▸ Prompt: In the material below, which lines hold the word "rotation"? Pick each one out.

(Beginning of Source material)

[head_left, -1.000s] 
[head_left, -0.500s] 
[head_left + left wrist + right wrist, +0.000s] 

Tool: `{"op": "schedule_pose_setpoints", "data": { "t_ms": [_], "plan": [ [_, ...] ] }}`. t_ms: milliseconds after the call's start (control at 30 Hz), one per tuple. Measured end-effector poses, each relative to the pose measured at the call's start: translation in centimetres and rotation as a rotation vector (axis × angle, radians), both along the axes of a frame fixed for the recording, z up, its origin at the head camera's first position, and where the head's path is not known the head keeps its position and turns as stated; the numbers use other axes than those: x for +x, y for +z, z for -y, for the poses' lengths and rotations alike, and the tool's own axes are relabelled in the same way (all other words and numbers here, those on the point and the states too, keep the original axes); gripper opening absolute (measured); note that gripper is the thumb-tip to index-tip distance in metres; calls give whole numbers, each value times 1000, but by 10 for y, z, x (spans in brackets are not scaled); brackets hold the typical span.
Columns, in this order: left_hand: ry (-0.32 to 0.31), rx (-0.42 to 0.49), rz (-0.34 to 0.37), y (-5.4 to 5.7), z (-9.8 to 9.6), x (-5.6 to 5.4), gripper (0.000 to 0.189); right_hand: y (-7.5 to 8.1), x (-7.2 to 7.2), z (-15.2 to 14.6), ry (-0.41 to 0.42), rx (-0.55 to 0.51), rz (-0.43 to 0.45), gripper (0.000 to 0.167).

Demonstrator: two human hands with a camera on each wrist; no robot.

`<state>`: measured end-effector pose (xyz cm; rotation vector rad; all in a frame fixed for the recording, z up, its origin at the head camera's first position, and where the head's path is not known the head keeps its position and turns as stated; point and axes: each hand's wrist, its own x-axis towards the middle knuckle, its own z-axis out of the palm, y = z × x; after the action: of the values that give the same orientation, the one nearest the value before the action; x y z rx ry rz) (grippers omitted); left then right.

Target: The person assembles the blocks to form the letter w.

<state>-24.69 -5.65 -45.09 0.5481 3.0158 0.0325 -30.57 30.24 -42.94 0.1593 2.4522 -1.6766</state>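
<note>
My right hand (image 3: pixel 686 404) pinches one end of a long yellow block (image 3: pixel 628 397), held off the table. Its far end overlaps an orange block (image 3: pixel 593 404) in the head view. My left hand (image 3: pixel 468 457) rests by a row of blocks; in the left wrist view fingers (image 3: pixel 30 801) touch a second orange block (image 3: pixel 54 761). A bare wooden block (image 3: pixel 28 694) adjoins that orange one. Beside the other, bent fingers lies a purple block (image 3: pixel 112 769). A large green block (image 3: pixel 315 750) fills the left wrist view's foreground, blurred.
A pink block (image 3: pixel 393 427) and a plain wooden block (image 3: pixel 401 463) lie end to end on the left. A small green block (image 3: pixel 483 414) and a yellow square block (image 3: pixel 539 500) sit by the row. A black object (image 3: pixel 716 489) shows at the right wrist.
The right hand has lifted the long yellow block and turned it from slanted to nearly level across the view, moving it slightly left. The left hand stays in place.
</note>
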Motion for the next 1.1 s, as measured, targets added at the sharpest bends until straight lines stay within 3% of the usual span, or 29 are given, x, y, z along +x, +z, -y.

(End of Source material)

▸ Answer box:
Tool: `{"op": "schedule_pose_setpoints", "data": { "t_ms": [_], "plan": [ [_, ...] ] }}`. t_ms: milliseconds after the call's start (control at 30 Hz), one per tuple. Measured end-effector poses, each relative to the pose measured at the call's start: translation in centimetres and rotation as a rotation vector (axis × angle, radians), both along the axes of a frame fixed for the recording, z up, its origin at the head camera's first position, and where the head's path is not known the head keeps its position and turns as stated; the numbers use other axes than those: x for +x, y for +z, z for -y, for the poses' lengths and rotations alike, and the tool's own axes are relabelled in the same way (all other words and numbers here, those on the point and the states too, keep the original axes); gripper opening absolute (measured); note that gripper is the thumb-tip to index-tip distance in metres; calls give whole numbers, each value times 1000, but by 10 for y, z, x (spans in brackets are not scaled); brackets hold the typical span.
`<state>`: measured end-effector pose (xyz cm; rotation vector rad; all in a frame fixed for the recording, z up, its origin at the head camera's first position, and where the head's path is not known the head keeps its position and turns as stated; point and axes: each hand's wrist, its own x-axis towards the middle knuckle, its own z-axis out of the palm, y = z × x; after the action: of the values that give the same orientation, the one nearest the value before the action; x y z rx ry rz) (grippers omitted); left then right.

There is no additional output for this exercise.